4.3. Direct-Driven Wind Turbine

Next, simulations of the direct driven wind turbine are carried out. Comparing with the gear-driven wind turbine, the nominal generator torque is increased by N times, while the nominal rotational speed of the generator is reduced by N times. Since the magnitude of the generator is increased significantly, we take the mass moment of inertia of the generator Jg to be N times the original value in the simulation. This is justified by the data of a 3-MW wind turbine [30], where the mass moment of inertia of the generator for the direct driven wind turbine is about 150-times that of the gear-driven one (the total mass is six-times larger and the radius of the stator is five-times larger).
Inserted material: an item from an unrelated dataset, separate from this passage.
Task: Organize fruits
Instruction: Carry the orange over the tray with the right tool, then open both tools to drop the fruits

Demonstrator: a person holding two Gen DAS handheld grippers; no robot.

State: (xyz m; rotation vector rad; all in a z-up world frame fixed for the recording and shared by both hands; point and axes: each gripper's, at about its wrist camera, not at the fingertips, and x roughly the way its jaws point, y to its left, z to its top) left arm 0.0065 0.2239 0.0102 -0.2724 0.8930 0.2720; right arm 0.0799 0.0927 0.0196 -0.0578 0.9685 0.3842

The same turbulence field and wave loads as in the previous case are applied to the wind turbine system in order to make meaningful comparisons.

Similarly, by setting W = 0.5, the value of the gain factor ca is determined as 2.0 × 106 in order to minimize the performance criterion J(ca). Figures 12 and 14 show the results corresponding to similar parameters studied in the previous case. Results in Figure 12 show the remarkable capability of the active generator controller in suppressing lateral tower vibrations. The maximum response of q8(t) is reduced from 0.143 to 0.105 m (reduced by 26.6%), and the standard deviation is reduced by 54.0%. Again, a static displacement equal to −0.057 m is always present with or without active control. This value is also unchanged comparing with the gear-driven case, because the mean value of the aerodynamic torque acting at the rotor is unchanged whether it is a gear-driven or direct-driven wind turbine. Further, the stress at the tower base is calculated, with the standard deviation reduced from 6.72 to 3.39 Mpa (49.6%) and the maximum response reduced from 26.12 to 18.90 Mpa (27.6%). The Fourier spectrum of the lateral tower top displacement (Figure 12b) shows that the peak around 1.76 rad/s, corresponding to the tower eigenfrequency, is almost totally eliminated by the active generator controller, comparing with that of the uncontrolled case. The reason for the superior performance is that the nominal generator torque f13,0 is much larger in the direct-driven wind turbine, and thus, the optimized controller gain ca, as well as the additive torque are also increased accordingly.

Figure 13 shows the impact of the active generator controller on the responses of other components of the wind turbine. Similarly, the negative influences on the drivetrain oscillation, the flap-wise vibration, the fore-aft tower vibration and the performance of the pitch controller are negligible. The lightly-damped edgewise vibration in Blade 1 (q4(t)) is again slightly suppressed by the active generator control, due to its coupling to the lateral tower vibration. Similar results have been confirmed for the other two blades. It should be noted that the gearbox is eliminated in the direct-driven system, and the negative impact from the active generator torque on the gearbox as stated in the gear-driven case is no longer a problem for the direct-driven case.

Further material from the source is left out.